While it’s still very early days in the months-long process of reading and evaluating the hundreds of eligible fiction titles for the 2017 Best Translated Book Award, I’ve already made some discoveries that impressed me with compelling narratives and expressive writing that is skillfully sustained by very solid translations. In compiling this list I noticed a common theme: each of these books explores an extraordinary relationship, a bond that consumes and sometimes destroys those within it.

by Alessandro Baricco (tr. Ann Goldstein)

In this gothic fable Baricco portrays a family that tries to avoid life’s pain and disappointment by hiding within a meticulously maintained, insular world of its own making. This bubble is threatened by the unexpected arrival of the young Bride, fiancé of the family’s only son. The young Bride assimilates herself into the family’s peculiar household but over time both she and the family are indelibly changed by their relationship. The family’s extravagant lifestyle and hedonistic rituals are described with sly humor and sumptuous detail. As in his prior novel, Silk, Baricco’s characters exude an erotic sensuality that feels honest and natural. This richly decadent prose is masterfully translated by Ann Goldstein. Baricco uses the elements of a fable to their best effect: with fantastic settings and situations Baricco addresses our very real and relatable reluctance to face the pain of loss and our own mortality.

by Lidija Dimkovska (tr. Christina E. Kramer)

It would be difficult to find a relationship more foreign to most of us than that of conjoined twins. Dimkovska places us inside the mind and body of Zlata, joined at the head to her sister, Srebra, with exceptional detail and perspective. The girls’ physical and emotional entrapment to one another is made all the more difficult by their troubled, impoverished home life and the political and economic instability that rocks 1990s Macedonia. As the girls reach adulthood their situation becomes increasingly unbearable, and Dimkovska draws not-so-subtle parallels between the surgical separation of the twins and the rending of the former Yugoslavia. The writing is lyrical and beautifully perceptive, full of sensitivity and nuance for the girls’ affliction and the way that it controls their lives.

by Virginie Despentes (tr.
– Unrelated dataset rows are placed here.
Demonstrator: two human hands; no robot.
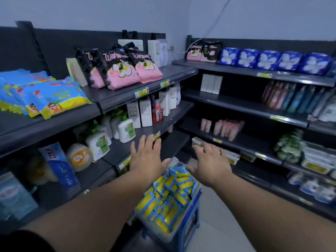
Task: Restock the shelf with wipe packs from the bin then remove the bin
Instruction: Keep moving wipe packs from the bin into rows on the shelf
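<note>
A blue bin (189, 228) stands on the floor in the corner between two shelf units, filled with several blue-and-yellow wipe packs (169, 195). Both my hands hover above its far end, palms down, fingers spread and holding nothing: my left hand (147, 157) over the left side, my right hand (211, 162) over the right side. More wipe packs of the same kind (47, 97) lie in overlapping rows on the top shelf (54, 122) at the left.
Pink-and-black packs (120, 70) fill the top shelf's right part. Soap bottles (125, 130) stand on the shelf below. The right unit holds blue packs (267, 60), tubes and boxes. Pale floor tiles (218, 224) lie to the right of the bin.
</note>
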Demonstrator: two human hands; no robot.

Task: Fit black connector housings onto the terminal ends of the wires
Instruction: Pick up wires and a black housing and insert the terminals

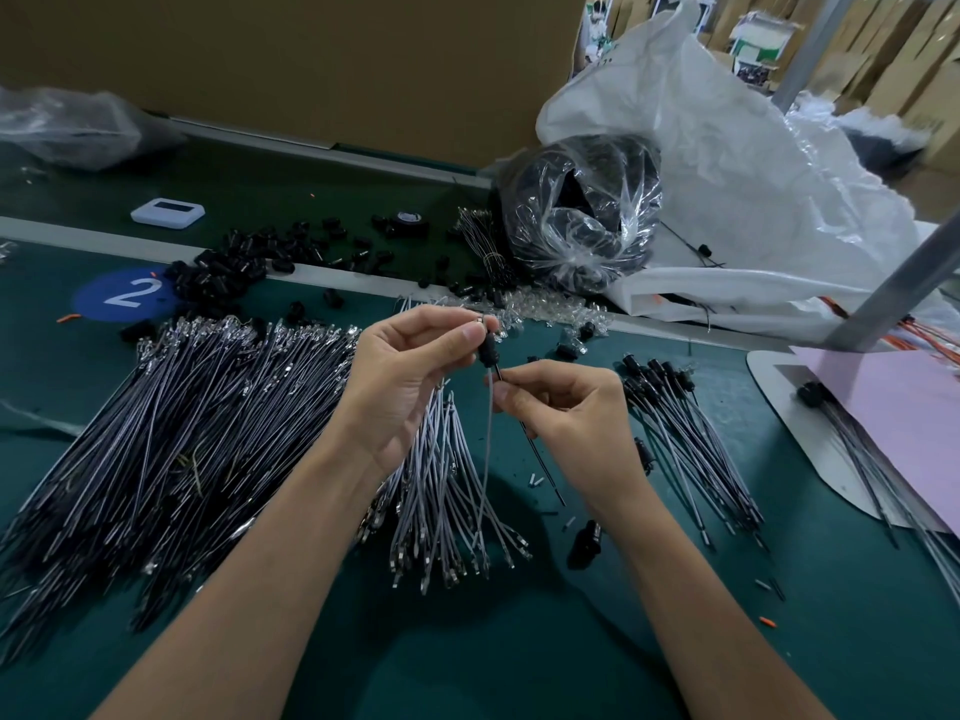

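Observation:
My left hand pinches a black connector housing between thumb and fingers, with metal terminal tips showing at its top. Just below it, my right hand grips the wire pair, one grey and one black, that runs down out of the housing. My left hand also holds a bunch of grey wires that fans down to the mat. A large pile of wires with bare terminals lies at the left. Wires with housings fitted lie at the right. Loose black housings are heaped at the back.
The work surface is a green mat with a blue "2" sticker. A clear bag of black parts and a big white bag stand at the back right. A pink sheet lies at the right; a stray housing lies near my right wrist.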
Siân Reynolds)

Gloria, the forty-one year old protagonist of Despentes’s Bye Bye Blondie, is a force of nature: physically violent to herself and others, uninhibitedly honest, and devoid of self-control. Gloria reunites with her old boyfriend and fellow delinquent from teenage years, Eric, and they become entangled in a self-destructive, mid-life romance from which neither has the strength to escape. Despentes unabashedly refuses redemption for her protagonist, and she draws Gloria’s character so completely and authentically that this, along with the punchy momentum of the prose, results in a compulsively readable and exuberant novel.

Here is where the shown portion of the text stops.